• **Brief**: This exercise calls for a copy of every line in the listing below that carries the word "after".

• **Given data**:
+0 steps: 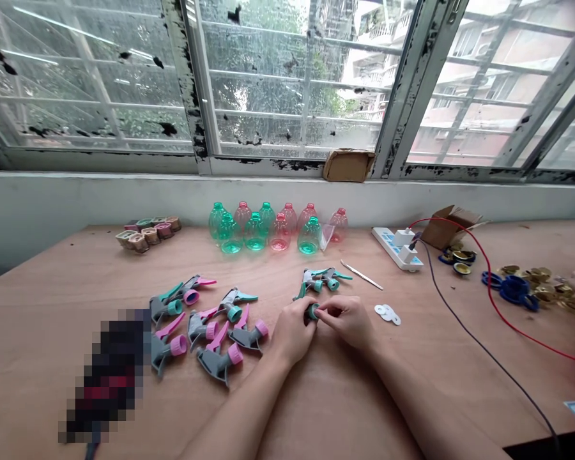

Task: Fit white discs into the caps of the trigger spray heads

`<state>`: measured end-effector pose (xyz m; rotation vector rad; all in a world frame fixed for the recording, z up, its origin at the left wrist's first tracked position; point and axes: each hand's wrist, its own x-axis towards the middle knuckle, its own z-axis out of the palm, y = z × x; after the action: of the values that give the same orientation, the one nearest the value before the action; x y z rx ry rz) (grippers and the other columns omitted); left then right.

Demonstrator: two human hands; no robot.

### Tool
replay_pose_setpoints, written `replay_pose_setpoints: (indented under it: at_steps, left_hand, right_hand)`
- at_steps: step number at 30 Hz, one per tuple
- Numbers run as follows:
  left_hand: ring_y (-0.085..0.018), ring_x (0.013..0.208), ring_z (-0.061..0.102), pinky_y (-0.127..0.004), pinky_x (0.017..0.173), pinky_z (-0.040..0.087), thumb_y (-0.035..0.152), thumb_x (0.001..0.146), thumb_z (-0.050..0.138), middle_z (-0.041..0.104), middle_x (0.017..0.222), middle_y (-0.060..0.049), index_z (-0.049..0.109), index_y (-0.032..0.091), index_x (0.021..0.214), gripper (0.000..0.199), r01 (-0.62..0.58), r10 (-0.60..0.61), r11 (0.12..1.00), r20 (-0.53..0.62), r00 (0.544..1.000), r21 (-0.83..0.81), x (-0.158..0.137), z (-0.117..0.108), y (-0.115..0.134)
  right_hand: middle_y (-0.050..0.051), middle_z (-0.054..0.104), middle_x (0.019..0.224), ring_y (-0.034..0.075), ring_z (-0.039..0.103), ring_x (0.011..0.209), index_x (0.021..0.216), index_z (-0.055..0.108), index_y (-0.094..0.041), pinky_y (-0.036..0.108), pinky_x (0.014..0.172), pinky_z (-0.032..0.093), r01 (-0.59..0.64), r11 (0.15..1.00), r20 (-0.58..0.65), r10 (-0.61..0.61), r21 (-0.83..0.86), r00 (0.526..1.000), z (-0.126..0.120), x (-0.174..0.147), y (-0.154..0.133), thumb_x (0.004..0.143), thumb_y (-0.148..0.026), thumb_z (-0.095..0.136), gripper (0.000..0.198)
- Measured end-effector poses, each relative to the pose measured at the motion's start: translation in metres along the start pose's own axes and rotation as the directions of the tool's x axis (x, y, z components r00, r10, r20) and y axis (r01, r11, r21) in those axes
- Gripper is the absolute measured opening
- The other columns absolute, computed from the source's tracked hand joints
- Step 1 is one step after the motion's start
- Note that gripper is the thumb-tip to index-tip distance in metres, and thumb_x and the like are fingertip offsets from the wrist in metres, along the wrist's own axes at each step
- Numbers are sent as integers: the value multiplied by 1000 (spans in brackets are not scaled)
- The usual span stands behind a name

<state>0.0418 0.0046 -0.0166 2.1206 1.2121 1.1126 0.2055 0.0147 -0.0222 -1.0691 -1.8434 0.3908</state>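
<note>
Forearms (253,409) extend across the table (326,415). Left hand (294,329) is curled closed around a spray head (312,312), positioned between both hands. Right hand (349,319) has fingertips drawn together at its teal collar; what they grip cannot be determined. Ten translucent green and pink bottles (255,235) stand upright near the wall (76,198); contents unconfirmed.

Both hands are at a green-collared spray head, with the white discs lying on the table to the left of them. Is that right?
Not quite: the left hand and right hand are indeed at the green-collared spray head, but the head view shows the white discs lying on the table to their right, not their left.
</note>
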Motion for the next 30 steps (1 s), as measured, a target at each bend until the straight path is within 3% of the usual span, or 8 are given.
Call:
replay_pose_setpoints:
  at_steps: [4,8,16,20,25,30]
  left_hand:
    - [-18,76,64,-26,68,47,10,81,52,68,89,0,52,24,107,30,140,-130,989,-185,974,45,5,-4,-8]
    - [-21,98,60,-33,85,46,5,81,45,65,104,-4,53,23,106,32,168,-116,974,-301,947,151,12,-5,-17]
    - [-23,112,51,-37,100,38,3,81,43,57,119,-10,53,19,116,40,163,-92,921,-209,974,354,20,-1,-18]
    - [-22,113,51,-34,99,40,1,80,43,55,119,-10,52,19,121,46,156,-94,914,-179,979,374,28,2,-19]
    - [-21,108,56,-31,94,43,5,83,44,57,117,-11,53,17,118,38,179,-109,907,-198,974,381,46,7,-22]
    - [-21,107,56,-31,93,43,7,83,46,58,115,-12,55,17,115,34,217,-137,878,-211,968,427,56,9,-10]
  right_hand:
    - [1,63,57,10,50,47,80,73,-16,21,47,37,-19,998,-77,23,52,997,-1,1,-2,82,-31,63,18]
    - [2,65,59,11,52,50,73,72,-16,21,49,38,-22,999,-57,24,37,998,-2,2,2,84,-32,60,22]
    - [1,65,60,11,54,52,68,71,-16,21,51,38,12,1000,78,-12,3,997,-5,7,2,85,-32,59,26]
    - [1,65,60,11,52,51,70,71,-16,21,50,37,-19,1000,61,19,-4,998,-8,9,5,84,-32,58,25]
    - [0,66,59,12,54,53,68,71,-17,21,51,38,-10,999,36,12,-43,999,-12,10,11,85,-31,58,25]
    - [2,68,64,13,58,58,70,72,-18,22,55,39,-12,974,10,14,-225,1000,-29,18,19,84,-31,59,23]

• **Solution to this task**:
`<state>`: measured end-effector pose (xyz m; rotation vector rad; all in a world frame fixed for the recording, z up, its origin at the left wrist's first tracked position; point and axes: each hand's wrist, its own x-axis towards the middle knuckle, its own z-axis out of the palm, y = z × x; after the action: of the values that give the same orientation, the one nearest the value before the action; x y z rx ry rz) (grippers and the other columns omitted); left then right.
- Step 1 is one step after the motion's start

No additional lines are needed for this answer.